Prof. Ken Turner, University of Stirling
The Chisel notation was developed by Bellcore as an informal graphical notation for describing telecomms services and features. This paper presents Cress (Chisel Representation Employing Systematic Specification) as an enhanced version of Chisel. Cress has tightly defined rules for the syntax and static semantics of diagrams. More importantly, Cress has formal denotations given by SDL (Specification and Description Language) and LOTOS (Language Of Temporal Ordering Specification). This allows Cress descriptions to be rigorously checked, analysed and prototyped. The accompanying toolset has been written in an open and extensible manner, permitting a variety of front-end diagram editors, back-end code generators, and platforms for running the tools. It is indicated how the approach can be used to support automated detection of feature interactions.
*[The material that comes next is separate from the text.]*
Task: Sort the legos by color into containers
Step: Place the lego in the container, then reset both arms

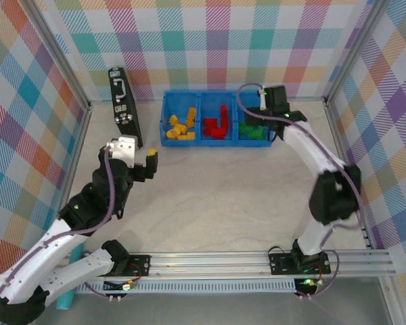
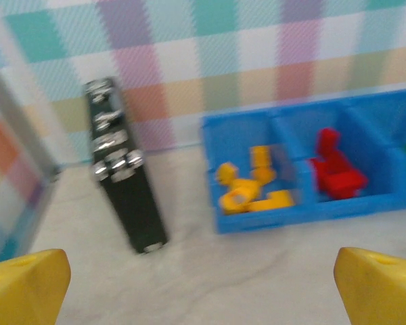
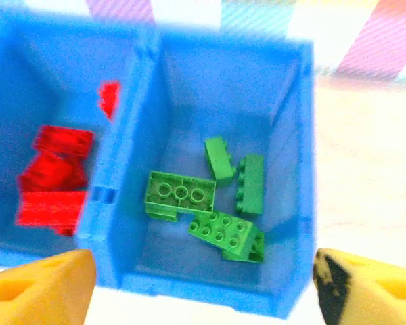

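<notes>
The blue bin (image 1: 216,143) sits at the far side of the tabletop (image 1: 216,196), close to the checked back wall, and its three compartments run left to right. The left compartment holds the yellow and orange bricks (image 2: 247,196) in a loose heap. The middle one holds the red bricks (image 3: 51,183), some lying flat and one standing up against the back wall. The right one holds the green bricks (image 3: 181,195), scattered over its floor, two of them overlapping near the front.

The right tool (image 3: 203,284) hovers over the front edge of the right compartment, looking down on the green bricks. Its yellow fingers are spread wide with nothing between them.

The left tool (image 1: 151,161) is over the bare tabletop, well apart from the bin and nearer than it, pointed toward the left compartment. Its fingers are also spread wide and hold nothing.

A black case (image 1: 125,108) with silver fittings stands on its edge just to the left of the bin, leaning slightly.
</notes>
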### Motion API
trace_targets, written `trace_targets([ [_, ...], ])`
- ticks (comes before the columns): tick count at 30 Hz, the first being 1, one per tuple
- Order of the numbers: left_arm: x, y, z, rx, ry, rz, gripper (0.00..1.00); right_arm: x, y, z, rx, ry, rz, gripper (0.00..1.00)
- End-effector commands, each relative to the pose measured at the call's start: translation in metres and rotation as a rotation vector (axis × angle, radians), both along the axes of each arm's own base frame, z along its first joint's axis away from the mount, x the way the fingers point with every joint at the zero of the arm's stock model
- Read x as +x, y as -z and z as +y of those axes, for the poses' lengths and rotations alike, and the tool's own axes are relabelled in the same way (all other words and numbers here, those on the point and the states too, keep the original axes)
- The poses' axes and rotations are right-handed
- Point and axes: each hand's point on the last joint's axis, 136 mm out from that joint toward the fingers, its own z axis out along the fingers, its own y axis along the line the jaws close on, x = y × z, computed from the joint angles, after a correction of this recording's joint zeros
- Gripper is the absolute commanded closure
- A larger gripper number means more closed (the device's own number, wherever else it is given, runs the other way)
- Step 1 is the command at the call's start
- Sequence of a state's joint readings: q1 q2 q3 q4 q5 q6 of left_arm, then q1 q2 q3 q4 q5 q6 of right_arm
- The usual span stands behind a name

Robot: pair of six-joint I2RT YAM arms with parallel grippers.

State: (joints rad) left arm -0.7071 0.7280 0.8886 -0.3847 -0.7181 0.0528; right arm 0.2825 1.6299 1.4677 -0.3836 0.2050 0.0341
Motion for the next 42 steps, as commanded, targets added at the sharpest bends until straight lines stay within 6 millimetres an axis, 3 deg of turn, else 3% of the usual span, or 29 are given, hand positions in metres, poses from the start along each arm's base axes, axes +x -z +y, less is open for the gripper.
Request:
trace_targets([
  [1, 0.009, -0.005, 0.055, 0.011, -0.269, -0.142, 0.00, -0.039, -0.049, -0.013, 0.008, -0.013, -0.149, 0.01],
  [4, 0.021, 0.045, 0.077, 0.063, -0.303, -0.060, 0.00, -0.074, -0.046, -0.029, -0.019, 0.004, -0.180, 0.01],
  [6, 0.031, 0.077, 0.090, -0.008, -0.332, -0.016, 0.00, -0.091, -0.034, -0.044, -0.045, 0.050, -0.212, 0.01],
  [9, 0.049, 0.110, 0.088, -0.120, -0.289, -0.066, 0.00, -0.113, -0.012, -0.062, -0.055, 0.112, -0.272, 0.01],
  [12, 0.068, 0.132, 0.091, -0.164, -0.288, -0.127, 0.00, -0.124, 0.008, -0.067, -0.043, 0.122, -0.303, 0.01],
  [16, 0.098, 0.169, 0.076, -0.080, -0.196, -0.027, 0.00, -0.140, 0.025, -0.051, 0.074, 0.044, -0.314, 0.01],
  [19, 0.116, 0.176, 0.066, -0.104, -0.149, -0.013, 0.00, -0.155, 0.034, -0.040, 0.146, -0.015, -0.332, 0.01],
  [24, 0.125, 0.198, 0.063, -0.126, -0.107, 0.106, 0.00, -0.168, 0.046, -0.061, 0.108, 0.071, -0.382, 0.01],
  [27, 0.126, 0.217, 0.070, -0.141, -0.145, 0.104, 0.00, -0.167, 0.061, -0.079, 0.043, 0.158, -0.377, 0.01],
  [31, 0.134, 0.238, 0.072, -0.127, -0.157, 0.092, 0.00, -0.157, 0.081, -0.083, -0.038, 0.162, -0.379, 0.01],
  [36, 0.133, 0.241, 0.077, -0.141, -0.187, 0.120, 0.00, -0.132, 0.096, -0.082, -0.060, 0.128, -0.419, 0.01],
  [42, 0.134, 0.241, 0.078, -0.152, -0.179, 0.121, 0.00, -0.091, 0.133, -0.088, -0.004, 0.118, -0.352, 0.01],
])
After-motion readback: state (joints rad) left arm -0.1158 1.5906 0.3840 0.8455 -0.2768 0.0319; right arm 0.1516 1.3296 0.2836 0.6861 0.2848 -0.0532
Prof. Ken Turner, University of Stirling
Digital hardware is treated as a collection of interacting parallel components. This permits the use of a standard formal technique for specification and analysis of circuit designs. The ANISEED method (Analysis In SDL Enhancing Electronic Design) is presented for specifying and analysing timing characteristics of hardware designs using SDL (Specification and Description Language). A signal carries a binary value and an optional time-stamp. Components and circuit designs are instances of block types in library packages. The library contains specifications of typical components in single/multi-bit and untimed/timed forms. Timing may be specified at an abstract, behavioural or structural level. Timing properties are investigated using an SDL simulator or validator. Consistency of temporal and functional aspects may be assessed between designs at different levels of detail. Timing characteristics of a design may also be inferred from validator traces. A variety of examples is used, ranging from a simple gate specification to realistic examples drawn from a standard hardware verification benchmark.
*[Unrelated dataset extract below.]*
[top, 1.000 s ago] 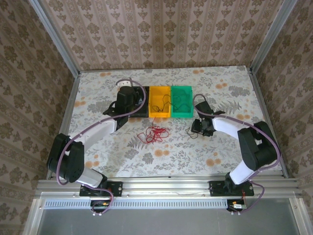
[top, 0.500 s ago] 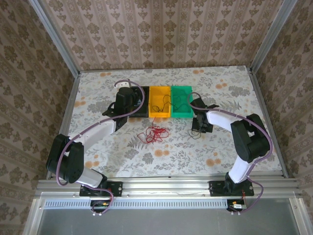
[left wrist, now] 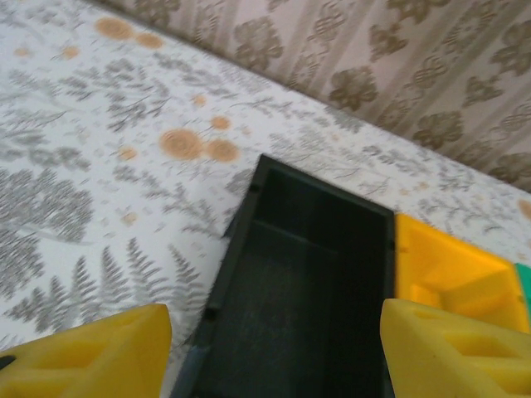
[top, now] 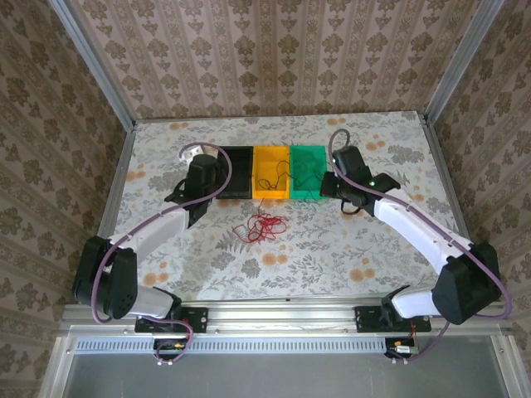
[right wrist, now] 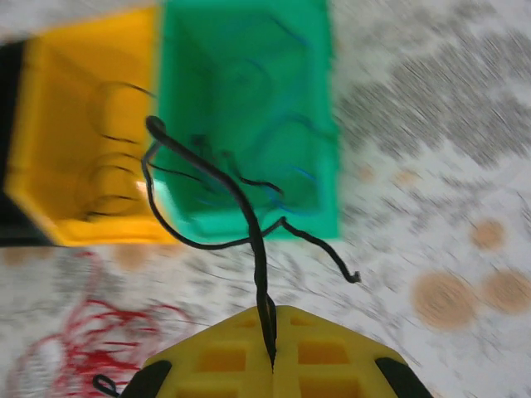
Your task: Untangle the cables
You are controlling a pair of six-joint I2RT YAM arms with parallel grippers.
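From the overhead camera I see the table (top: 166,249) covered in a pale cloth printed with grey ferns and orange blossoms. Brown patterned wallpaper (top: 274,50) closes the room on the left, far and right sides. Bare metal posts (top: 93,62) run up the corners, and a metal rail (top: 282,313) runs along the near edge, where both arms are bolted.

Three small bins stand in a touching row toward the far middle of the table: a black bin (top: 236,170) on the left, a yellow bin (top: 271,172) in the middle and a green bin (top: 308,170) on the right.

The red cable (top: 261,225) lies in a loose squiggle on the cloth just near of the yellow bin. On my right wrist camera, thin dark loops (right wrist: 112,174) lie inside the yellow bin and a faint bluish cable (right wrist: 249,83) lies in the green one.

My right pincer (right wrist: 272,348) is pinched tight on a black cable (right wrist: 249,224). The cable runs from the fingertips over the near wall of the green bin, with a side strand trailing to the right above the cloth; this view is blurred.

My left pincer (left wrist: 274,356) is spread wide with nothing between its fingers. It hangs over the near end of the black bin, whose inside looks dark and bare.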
Dr. Carron Shankland, University of Stirling
Symbolic transition systems give meaning to process algebras with data by abstracting away from the data, but talking about properties of processes requires some information how the data affects process behaviour.
I will give a symbolic semantics for LOTOS and discuss expressing properties of symbolic transition systems using modal logic. Essentially the logic is that of Hennessy and Milner, but modified to take account of data. A desirable property of the logic is that it is adequate with respect to symbolic bisimulation, i.e. it identifies the same processes. Therefore, I will also talk about how bisimulations can be defined over symbolic transition systems, what that means in terms of some simple examples, and the evidence supporting adequacy.
This is work in progress; the syntax and semantics of the logic is still in flux, subject to finalising a formal proof of adequacy.
Bruce Graham, University of Edinburgh
Artificial neural networks and biological nervous systems are similar in the sense that they both consist of large networks of computing units that interact to perform information processing tasks. There are significant differences, however, in most aspects of their respective operation, including information coding, signal transmission, plasticity or learning, computing units (neurons), and network architecture. To illustrate these differences I will give examples of computer simulations of synaptic (signal) transmission at a mammalian central nervous system synapse, and the operation of a cortical pyramidal neuron. The ultimate question of interest is: can a greater understanding of the nervous system provide new computational principles that can be employed in artificial systems?